No se trata de elegir palabras agresivas, sino de usar las más adecuadas al acontecimiento referido; aquellas que reflejen la gravedad de los hechos.
El jefe de la iglesia católica está obligado a pronunciarse sobre el encarcelamiento de un dignatario eclesiástico. Un Papa no puede no decir nada al respecto. De tal modo, como el hecho de pronunciarse no representa más que una obligación impuesta por la circunstancia, la importancia del mensaje está en los términos del pronunciamiento.

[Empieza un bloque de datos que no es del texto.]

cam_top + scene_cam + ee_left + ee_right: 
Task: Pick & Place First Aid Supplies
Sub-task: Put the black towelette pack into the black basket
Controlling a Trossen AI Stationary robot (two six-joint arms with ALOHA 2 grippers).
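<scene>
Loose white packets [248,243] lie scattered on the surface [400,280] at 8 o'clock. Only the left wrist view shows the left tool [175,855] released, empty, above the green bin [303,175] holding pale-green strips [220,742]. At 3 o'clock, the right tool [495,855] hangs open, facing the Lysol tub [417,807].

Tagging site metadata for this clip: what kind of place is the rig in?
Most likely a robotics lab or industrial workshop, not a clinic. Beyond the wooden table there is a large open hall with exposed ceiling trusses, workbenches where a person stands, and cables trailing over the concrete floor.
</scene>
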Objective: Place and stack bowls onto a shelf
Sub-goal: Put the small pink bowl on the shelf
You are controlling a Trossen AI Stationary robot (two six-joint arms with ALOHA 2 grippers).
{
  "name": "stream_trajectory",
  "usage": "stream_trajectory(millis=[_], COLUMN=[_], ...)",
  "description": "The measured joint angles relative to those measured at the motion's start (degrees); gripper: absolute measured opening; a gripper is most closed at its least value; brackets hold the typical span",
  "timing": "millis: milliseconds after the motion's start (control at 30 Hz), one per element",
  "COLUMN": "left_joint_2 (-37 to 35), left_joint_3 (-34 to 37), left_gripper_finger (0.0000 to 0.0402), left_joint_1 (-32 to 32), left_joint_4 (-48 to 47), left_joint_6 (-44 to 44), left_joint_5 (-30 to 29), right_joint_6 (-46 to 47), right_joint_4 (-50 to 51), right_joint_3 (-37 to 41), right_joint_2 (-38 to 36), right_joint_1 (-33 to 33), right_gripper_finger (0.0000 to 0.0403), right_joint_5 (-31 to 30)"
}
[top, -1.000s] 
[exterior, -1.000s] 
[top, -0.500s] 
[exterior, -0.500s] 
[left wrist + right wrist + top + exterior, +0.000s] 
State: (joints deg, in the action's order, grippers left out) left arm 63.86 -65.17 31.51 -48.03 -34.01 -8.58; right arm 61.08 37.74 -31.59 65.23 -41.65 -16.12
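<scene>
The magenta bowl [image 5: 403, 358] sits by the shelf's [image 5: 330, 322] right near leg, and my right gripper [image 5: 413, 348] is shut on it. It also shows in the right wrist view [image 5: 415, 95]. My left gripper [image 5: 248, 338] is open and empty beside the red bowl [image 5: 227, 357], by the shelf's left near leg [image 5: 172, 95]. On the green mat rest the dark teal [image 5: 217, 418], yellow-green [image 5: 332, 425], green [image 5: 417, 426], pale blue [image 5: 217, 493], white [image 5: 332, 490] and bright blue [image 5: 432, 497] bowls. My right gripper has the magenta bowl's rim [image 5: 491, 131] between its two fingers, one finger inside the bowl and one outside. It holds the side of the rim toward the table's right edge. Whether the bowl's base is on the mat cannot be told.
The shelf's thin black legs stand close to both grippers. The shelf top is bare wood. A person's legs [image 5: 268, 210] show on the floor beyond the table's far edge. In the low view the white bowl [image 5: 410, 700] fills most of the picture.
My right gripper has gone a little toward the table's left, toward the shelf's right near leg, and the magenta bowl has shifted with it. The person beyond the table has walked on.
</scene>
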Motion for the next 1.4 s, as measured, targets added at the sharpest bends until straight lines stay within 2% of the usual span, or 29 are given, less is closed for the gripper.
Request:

Si las palabras expresan o no la gravedad del acontecimiento es el parámetro para medir la reacción del pontífice frente al hecho.
Pedir “a la Inmaculada Virgen…que abra el corazón de los responsables políticos y de todos los ciudadanos a la sincera búsqueda de la paz”, implica equiparar la responsabilidad de quienes encabezan el régimen nicaragüense con los ciudadanos que padecen sus arbitrariedades y su autoritarismo.
El Papa sabe que las cárceles nicaragüenses se colmaron de presos políticos porque Ortega decidió eliminar a todos los que lo cuestionan y desafían su poder. Por eso empezó su implacable razia encarcelando a Cristiana Chamorro y los demás dirigentes opositores que intentaban candidatearse para la última elección presidencial, que finalmente se realizó con candidatos irrelevantes convertidos en opositores ficticios.
Como semejante tropelía levantó denuncias de intelectuales y dirigentes que llevan tiempo describiendo la construcción de una dictadura semejante a la de la dinastía Somoza, la siguiente ola de encarcelamientos puso tras las rejas a centenares de figuras notables, mostrando aún más el nivel de envilecimiento alcanzado por Ortega.
Como preso político murió Hugo Torres, el histórico Comandante Uno en la guerra revolucionaria contra el somocismo, que junto al Comandante Cero, Edén Pastora, dirigió la toma del Palacio Nacional que abrió el camino a la victoria sandinista y, cuatro años antes, había realizado el operativo comando para liberar guerrilleros presos, entre los que estaba Ortega.
El déspota que impera en Nicaragua hizo morir en prisión al guerrillero que lo había liberado de una prisión.
También encarceló a la Comandante Dos de la guerrilla sandinista de los años setenta. Dora Téllez fue excarcelada y desterrada con los restantes 221 presos políticos echados de Nicaragua. Y al llegar a territorio norteamericano, ella dijo algo más importante y más revelador que lo dicho por el Papa: a pesar de las crueles condiciones de encarcelamiento, Daniel Ortega “no pudo doblegar a nadie, a ningún preso ni presa política. Nadie se le arrodilló y le suplicó”.
La mujer que siendo casi adolecente lideró una columna insurgente contra una atroz dictadura, encontró un mensaje revelador sobre lo que acontece en Nicaragua.
El Papa Francisco, en cambio, simplemente habló. Lanzó palabras y frases que ni describen con alguna claridad la realidad que impera en Nicaragua, ni revelan quienes son las víctimas y quienes los victimarios.